Rome sank back into her chair, clapping because everyone else was clapping. All around the room, the excitement was tangible. Jim was, of course, going the hardest, and making intermittent eye contact with everyone to reinforce the this was good, you should be happy mood that basically everyone but her was already there for. She gave him a smile as she clapped, and that seemed to appease him, but it was a half-effort at best.

"That's a wrap!" Jim said, closing down his laptop and unplugging it from the meeting table. "Thank you, everyone! They seemed pleased!"

"Yeah, that went well!" said Kevin, another of her teammates, as he stood up from his chair. "I don't know if you guys were watching, but one of the guys in the back that came in late was their CEO."

"White shirt, blue tie," Jim said, nodding emphatically. "Yeah. I recognized him too. He was smiling by the end."

"I'm just glad Not Connected didn't pop up," said an older woman, seated across from Rome.
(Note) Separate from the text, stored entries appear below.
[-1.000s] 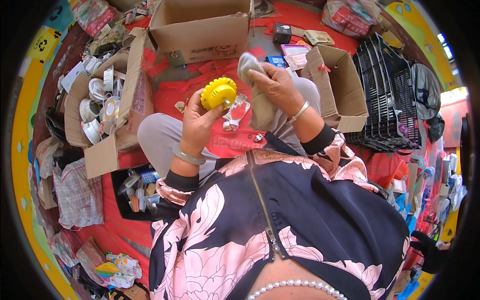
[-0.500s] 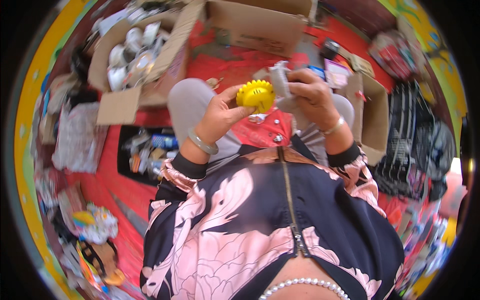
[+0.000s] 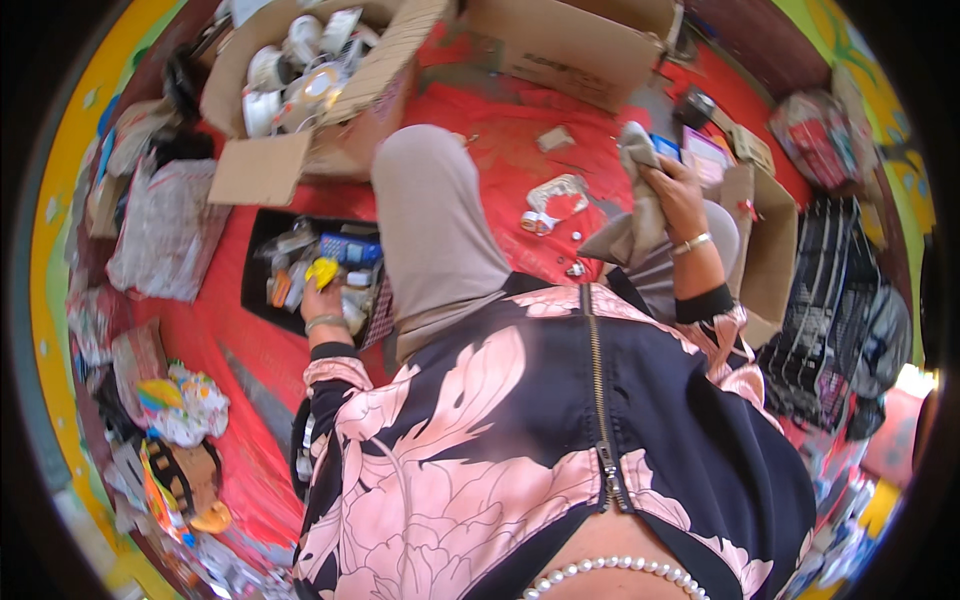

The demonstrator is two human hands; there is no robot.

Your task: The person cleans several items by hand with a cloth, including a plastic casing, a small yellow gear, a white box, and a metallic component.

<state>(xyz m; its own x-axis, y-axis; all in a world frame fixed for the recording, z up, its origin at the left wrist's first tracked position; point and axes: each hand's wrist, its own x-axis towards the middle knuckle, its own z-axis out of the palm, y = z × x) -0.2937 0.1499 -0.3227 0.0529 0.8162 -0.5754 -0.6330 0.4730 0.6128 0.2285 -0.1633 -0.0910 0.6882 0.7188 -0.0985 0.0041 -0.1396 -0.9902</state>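
Observation:
My left hand is down at the left, over a black box beside my knee. Its fingers are closed on a yellow round toy with a scalloped rim, part of which they cover. Inside that box lie a blue calculator-like thing and several small items. On the right, above my other knee, my right hand grips a bunched grey-brown cloth that hangs toward my lap.
On the red floor sheet lie a pale oval piece and small bits. At the far left stands a cardboard box of white rolls and cups; another carton is beyond. A carton and black striped bag flank my right.
My left hand has carried the yellow toy from in front of me to the black box at left. My right hand has moved slightly right with the cloth.

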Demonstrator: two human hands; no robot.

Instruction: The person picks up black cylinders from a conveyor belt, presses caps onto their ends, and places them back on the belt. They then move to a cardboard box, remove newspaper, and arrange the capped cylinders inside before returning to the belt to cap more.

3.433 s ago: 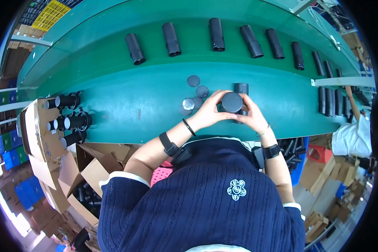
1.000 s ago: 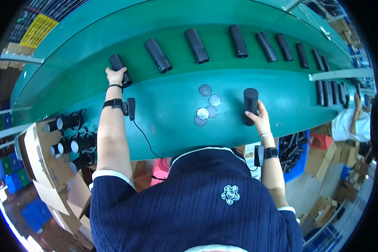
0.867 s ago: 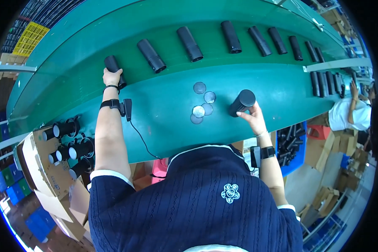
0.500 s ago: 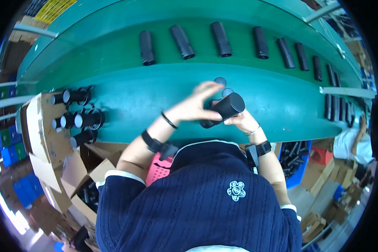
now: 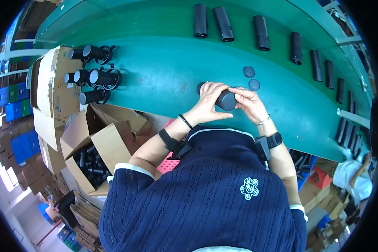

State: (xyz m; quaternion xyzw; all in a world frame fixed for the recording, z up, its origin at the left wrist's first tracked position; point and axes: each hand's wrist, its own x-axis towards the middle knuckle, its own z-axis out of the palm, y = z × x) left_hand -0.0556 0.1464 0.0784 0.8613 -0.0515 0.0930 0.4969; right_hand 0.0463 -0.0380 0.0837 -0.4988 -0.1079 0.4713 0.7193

Darla was one of the oldest members on the team, and took a practical approach to progress that Rome tried to emulate.

Of course, the Not Connected bug had likely come from Rome's stream, and was entirely her problem to fix, so her affection for the sentiment was muted.
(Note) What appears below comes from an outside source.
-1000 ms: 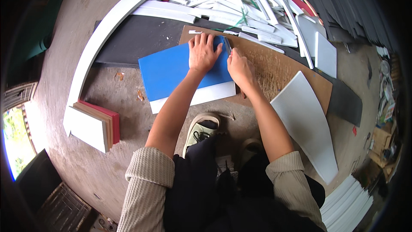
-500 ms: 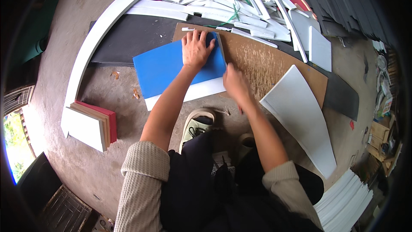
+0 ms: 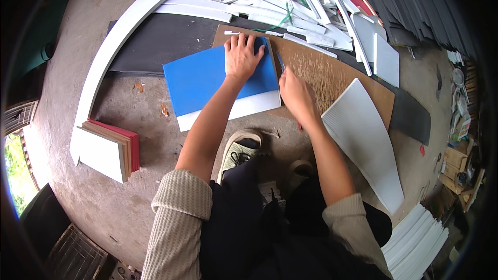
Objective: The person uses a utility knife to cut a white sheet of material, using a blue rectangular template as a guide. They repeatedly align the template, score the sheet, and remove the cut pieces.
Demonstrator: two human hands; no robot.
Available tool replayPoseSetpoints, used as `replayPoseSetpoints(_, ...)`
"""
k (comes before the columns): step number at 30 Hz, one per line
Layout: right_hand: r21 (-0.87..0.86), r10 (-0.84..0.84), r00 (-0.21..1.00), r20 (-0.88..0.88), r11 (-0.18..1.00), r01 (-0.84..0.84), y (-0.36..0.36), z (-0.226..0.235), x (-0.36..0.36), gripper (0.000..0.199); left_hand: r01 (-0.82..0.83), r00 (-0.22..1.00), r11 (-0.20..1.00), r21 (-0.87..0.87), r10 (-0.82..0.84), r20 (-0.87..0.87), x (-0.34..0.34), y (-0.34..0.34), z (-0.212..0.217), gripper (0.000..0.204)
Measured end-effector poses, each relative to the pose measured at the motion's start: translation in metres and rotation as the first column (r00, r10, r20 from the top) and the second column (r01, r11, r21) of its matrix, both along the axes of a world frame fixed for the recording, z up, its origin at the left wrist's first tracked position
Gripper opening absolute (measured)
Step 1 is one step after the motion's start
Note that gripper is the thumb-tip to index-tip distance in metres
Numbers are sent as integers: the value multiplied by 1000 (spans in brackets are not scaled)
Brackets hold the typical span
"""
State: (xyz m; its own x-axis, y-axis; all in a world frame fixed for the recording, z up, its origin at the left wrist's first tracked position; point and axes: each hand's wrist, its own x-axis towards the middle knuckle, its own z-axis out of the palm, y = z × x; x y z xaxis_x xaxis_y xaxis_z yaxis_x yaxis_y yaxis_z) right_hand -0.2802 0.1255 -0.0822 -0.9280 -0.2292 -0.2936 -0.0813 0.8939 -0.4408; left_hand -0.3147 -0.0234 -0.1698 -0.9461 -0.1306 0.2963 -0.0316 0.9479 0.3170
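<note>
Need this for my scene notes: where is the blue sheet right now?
The blue sheet is above and left of centre in the head view, under the left hand, with the right hand beside its right edge.

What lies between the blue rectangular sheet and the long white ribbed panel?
Head view: the right hand, gripping a slim tool, over a scuffed brown board.
</note>
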Motion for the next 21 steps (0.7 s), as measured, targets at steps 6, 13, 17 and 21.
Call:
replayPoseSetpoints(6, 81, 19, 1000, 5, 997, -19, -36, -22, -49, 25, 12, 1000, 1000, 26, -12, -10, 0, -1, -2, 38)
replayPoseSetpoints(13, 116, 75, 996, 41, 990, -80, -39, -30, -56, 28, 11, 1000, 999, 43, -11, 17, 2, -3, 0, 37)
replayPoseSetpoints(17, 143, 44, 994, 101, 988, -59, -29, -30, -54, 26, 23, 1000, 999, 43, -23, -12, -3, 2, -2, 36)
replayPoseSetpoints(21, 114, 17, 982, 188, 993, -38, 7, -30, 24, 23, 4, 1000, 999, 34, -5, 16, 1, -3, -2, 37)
"All we need is for the app to work as advertised, right?"

"That's what patches are for," everyone said, together, by rote, as Jim waved his hand in the air like a conductor.

"Hitting a milestone like this," Jim said, taking up his spot at the head of the table, "is good. That was a great demo, everyone. You should all be real proud of yourselves."

At another round of clapping Rome again followed suit, though she felt even more disconnected from the mood. No one was saying it, but it felt like the rest of the room was just happy that her part hadn't made them all look like idiots. She hadn't noticed that tension before, but now that it had been put in front of her she couldn't help feeling it.

"One more thing," Jim said, raising his hands as bodies started moving toward the door, Rome's included. "5 o'clock. TJ's. Nance. Em. Rome? You in? Darla? Kev?"

A chorus of yesses filled the room, but Jim was staring at her. She was always the most reluctant to spend her free time with the team. Rome quickly nodded affirmatively, before too much more attention could be trained on her for her reticence, and sighed as she moved out into the hall.

***

TJ's was a popular bar for all the wrong reasons. The drinks were overpriced and watered down. They were proud of the fact that they had over two hundred televisions in the joint, most playing sports of one kind or another; all the advertisements talked about it. No kind of local flavor. She'd never been able to fathom why her coworkers always wanted to go to TJ's, but she thought that maybe, at some point in the future, she'd recommend someplace else first just to have some form of control over the conversation. That seemed doable, if scary, and ultimately worth it.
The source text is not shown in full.